I would guess many people would agree with this *Casdon" and accept a big move on it. That's the start of a plan. If we can focus on a plan we don't panic quite as much or build the fear of catastrophe; even if it is still a possibility.
Now imagine you are a year or eighteen months (don't worry about the time factor) down the line. The Care Service has become an attractive option. It's integrated into the NHS career structure. It's working well. Discharges are happening. People are often not having to go to the hospital as they can get better preventative care at home. Areas new to the Service are running within their remit. It is finding new and different ways to run, giving them maximum productivity with minimum wasted effort or expense. They are still heavily funded, but people can see the improvements and that it is improving the medical services.
What would your next choice be to build on this?
The priority would be the resourcing of the care sector DaisyAnne, because until there is provision for people to be discharged safely, nothing in the NHS will function, the tide of admissions will keep growing.

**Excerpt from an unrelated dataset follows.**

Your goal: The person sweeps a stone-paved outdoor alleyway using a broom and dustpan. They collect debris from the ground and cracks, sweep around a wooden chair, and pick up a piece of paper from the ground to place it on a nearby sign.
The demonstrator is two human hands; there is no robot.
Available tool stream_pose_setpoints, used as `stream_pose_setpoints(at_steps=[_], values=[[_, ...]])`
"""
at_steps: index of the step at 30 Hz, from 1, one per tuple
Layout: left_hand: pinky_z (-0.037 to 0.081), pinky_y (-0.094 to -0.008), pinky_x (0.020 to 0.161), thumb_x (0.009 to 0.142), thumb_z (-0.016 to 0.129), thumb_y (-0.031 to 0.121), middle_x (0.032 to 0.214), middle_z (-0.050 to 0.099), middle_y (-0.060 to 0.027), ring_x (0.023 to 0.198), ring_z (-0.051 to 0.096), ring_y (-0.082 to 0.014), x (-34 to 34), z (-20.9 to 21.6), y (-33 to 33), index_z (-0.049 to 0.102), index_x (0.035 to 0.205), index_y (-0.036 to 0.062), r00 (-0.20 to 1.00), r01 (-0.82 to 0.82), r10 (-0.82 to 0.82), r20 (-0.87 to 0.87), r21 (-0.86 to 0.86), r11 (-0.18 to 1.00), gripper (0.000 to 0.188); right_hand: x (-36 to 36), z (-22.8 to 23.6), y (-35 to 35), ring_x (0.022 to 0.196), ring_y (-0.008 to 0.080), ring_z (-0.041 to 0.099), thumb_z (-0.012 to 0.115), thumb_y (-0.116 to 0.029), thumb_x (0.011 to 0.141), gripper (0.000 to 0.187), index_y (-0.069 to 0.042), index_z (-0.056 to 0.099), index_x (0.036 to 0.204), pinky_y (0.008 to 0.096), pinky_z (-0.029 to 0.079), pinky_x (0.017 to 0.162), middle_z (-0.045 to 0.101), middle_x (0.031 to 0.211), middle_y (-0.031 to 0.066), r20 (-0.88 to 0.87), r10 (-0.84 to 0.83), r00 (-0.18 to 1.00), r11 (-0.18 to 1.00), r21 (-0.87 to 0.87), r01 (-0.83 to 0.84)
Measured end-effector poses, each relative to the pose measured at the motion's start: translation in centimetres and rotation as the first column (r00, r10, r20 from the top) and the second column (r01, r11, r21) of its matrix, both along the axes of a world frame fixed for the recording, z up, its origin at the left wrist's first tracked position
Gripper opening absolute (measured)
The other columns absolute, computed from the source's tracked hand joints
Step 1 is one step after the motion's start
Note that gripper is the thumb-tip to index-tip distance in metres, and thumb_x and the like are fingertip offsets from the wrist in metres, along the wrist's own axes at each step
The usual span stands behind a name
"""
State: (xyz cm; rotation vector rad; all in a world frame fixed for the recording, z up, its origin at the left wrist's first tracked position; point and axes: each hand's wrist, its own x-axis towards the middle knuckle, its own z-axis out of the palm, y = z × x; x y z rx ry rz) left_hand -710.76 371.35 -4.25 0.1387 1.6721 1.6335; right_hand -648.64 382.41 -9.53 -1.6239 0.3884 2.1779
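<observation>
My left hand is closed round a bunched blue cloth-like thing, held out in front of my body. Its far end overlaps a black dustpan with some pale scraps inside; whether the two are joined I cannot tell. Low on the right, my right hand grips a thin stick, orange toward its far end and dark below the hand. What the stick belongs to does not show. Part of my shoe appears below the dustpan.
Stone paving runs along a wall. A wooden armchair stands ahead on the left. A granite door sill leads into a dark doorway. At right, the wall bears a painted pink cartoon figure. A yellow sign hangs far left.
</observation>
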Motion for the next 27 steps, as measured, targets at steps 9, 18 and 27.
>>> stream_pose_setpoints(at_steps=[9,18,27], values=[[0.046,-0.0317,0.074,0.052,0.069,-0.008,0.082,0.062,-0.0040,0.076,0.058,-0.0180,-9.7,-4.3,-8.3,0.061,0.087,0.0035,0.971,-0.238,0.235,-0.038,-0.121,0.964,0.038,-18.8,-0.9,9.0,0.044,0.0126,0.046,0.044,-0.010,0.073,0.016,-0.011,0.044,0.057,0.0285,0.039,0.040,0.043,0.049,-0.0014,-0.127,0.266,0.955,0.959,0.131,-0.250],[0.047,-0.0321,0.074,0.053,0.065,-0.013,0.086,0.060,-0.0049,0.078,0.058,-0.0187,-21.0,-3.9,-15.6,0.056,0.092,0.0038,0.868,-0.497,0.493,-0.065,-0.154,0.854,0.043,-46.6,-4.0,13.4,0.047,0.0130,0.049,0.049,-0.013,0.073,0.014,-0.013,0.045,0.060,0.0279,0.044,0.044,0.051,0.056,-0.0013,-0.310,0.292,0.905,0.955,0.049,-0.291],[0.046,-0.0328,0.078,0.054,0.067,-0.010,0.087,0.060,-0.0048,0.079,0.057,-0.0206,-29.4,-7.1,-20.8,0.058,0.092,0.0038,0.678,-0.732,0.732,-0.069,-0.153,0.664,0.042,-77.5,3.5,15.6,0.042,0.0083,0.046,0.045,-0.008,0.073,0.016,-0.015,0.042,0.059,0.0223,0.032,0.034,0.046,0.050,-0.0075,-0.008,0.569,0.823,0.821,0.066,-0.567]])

I didn't make my question clear Casdon. If you could have all the money you need to work through one issue what would it be? You have no choice to do more than one in this exercise.
DaisyAnne
Casdon
I’m au fait with the setting up of the NHS, I worked in it for over 40 years, and live about 20 miles away from Tredegar, where it all started so it was imbued in me from an early age. I don’t disagree with what you’re saying, the NHS and the rest of the welfare state were very ambitious and took a huge leap of faith. Having worked in the NHS since the 1970s though, I can promise you that the services delivered have radically changed since the NHS was set up. Vaccination programmes and childhood and employment health checks were necessary, and still are - but there wasn’t the same ‘cure all’ approach then. If you had cancer for example, surgery was the only option. If you had dementia, you were either looked after by your family or placed in a ward in a psychiatric hospital with thirty or so other sufferers -and so on, for virtually every condition. The world has moved on.
If you were told you had a bottomless purse, Casdon, what one thing would you do in the NHS?
I think there is now such a massive uphill task to get it back on track that any one thing would make no major difference DaisyAnne. Amongst the first practical things I would do with a limitless budget are:
Make care an attractive career option by removing the market, ideally bringing it back under public services control, and paying carers the same as healthcare support workers in the NHS
Single budget and integrated care provision for all community care services rather than some under Health and some under Local Authorities
Correct the tax disincentive that is resulting in so many senior doctors retiring early because it is not financially worthwhile for them to continue working, particularly GPs
Increase manpower -resource training adequately, both at university level and for clinical placements
Attract staff who have left back into the NHS by increasing flexibility, more pay, more incentives
Retain existing staff by reducing the stress - as above, plus increasing the number of beds to reduce the bed management chaos. This would be possible if staff could be attracted to return.
That’s just off the top of my head, there are loads more things that could be, and need to be done, of course.